▶ [What the exercise asks]: Without the pictures, copy all of the data exactly.

-- Opening Marker --

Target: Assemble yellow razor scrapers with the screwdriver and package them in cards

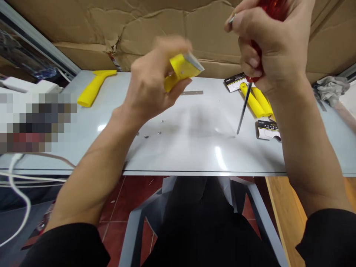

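Note:
My left hand (148, 79), blurred at the fingers, is closed round a yellow scraper (182, 69) with a flat metal blade at its head, held above the table. Higher up on the right, my right hand (278, 48) grips a screwdriver (244, 107) by its red handle, its shaft slanting down to the left. Pinched between thumb and forefinger of that same hand is a small metal piece (231, 19), too small to name. Several small metal fasteners (159, 132) lie on the table below my left hand. Behind them rests a thin metal strip (193, 92).
Yellow handles (255, 104) and black-and-white cards (268, 130) lie at the right of the white table (180, 155). Another yellow handle (96, 87) is at the left. Cardboard (155, 33) lines the back. White cables (25, 193) hang at the left, and a grey cloth (332, 90) sits far right.

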The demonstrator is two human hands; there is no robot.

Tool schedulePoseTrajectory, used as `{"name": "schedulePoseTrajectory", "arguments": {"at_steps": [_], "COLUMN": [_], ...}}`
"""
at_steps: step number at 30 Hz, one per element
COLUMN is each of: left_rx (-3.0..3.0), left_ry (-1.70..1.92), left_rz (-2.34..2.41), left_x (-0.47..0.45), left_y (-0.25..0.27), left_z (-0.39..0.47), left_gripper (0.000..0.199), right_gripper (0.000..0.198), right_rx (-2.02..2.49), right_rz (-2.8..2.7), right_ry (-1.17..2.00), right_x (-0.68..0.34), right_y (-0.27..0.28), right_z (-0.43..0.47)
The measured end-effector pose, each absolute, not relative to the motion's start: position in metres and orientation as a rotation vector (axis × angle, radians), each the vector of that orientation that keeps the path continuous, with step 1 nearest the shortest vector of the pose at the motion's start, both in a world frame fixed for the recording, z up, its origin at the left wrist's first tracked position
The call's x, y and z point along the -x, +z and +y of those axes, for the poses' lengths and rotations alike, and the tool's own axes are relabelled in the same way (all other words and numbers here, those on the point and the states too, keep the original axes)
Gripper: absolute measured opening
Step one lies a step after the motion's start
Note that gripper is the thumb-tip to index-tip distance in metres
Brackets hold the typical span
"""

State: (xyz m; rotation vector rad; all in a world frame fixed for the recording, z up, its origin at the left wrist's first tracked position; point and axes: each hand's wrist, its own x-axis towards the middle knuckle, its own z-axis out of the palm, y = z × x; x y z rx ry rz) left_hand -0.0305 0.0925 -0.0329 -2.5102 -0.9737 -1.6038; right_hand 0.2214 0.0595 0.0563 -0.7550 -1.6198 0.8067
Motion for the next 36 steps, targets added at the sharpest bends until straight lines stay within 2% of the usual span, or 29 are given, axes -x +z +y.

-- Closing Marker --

▶ [Output for this task]:
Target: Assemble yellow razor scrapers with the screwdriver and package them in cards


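Note:
My left hand (148, 79), blurred at the fingers, is closed round a yellow scraper (182, 69) with a flat metal blade at its head, held above the table. Higher up on the right, my right hand (278, 48) grips a screwdriver (244, 107) by its red handle, its shaft slanting down to the left. Pinched between thumb and forefinger of that same hand is a small metal piece (231, 19), too small to name. Several small metal fasteners (159, 132) lie on the table below my left hand. Behind them rests a thin metal strip (193, 92).
Yellow handles (255, 104) and black-and-white cards (268, 130) lie at the right of the white table (180, 155). Another yellow handle (96, 87) is at the left. Cardboard (155, 33) lines the back. White cables (25, 193) hang at the left, and a grey cloth (332, 90) sits far right.
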
The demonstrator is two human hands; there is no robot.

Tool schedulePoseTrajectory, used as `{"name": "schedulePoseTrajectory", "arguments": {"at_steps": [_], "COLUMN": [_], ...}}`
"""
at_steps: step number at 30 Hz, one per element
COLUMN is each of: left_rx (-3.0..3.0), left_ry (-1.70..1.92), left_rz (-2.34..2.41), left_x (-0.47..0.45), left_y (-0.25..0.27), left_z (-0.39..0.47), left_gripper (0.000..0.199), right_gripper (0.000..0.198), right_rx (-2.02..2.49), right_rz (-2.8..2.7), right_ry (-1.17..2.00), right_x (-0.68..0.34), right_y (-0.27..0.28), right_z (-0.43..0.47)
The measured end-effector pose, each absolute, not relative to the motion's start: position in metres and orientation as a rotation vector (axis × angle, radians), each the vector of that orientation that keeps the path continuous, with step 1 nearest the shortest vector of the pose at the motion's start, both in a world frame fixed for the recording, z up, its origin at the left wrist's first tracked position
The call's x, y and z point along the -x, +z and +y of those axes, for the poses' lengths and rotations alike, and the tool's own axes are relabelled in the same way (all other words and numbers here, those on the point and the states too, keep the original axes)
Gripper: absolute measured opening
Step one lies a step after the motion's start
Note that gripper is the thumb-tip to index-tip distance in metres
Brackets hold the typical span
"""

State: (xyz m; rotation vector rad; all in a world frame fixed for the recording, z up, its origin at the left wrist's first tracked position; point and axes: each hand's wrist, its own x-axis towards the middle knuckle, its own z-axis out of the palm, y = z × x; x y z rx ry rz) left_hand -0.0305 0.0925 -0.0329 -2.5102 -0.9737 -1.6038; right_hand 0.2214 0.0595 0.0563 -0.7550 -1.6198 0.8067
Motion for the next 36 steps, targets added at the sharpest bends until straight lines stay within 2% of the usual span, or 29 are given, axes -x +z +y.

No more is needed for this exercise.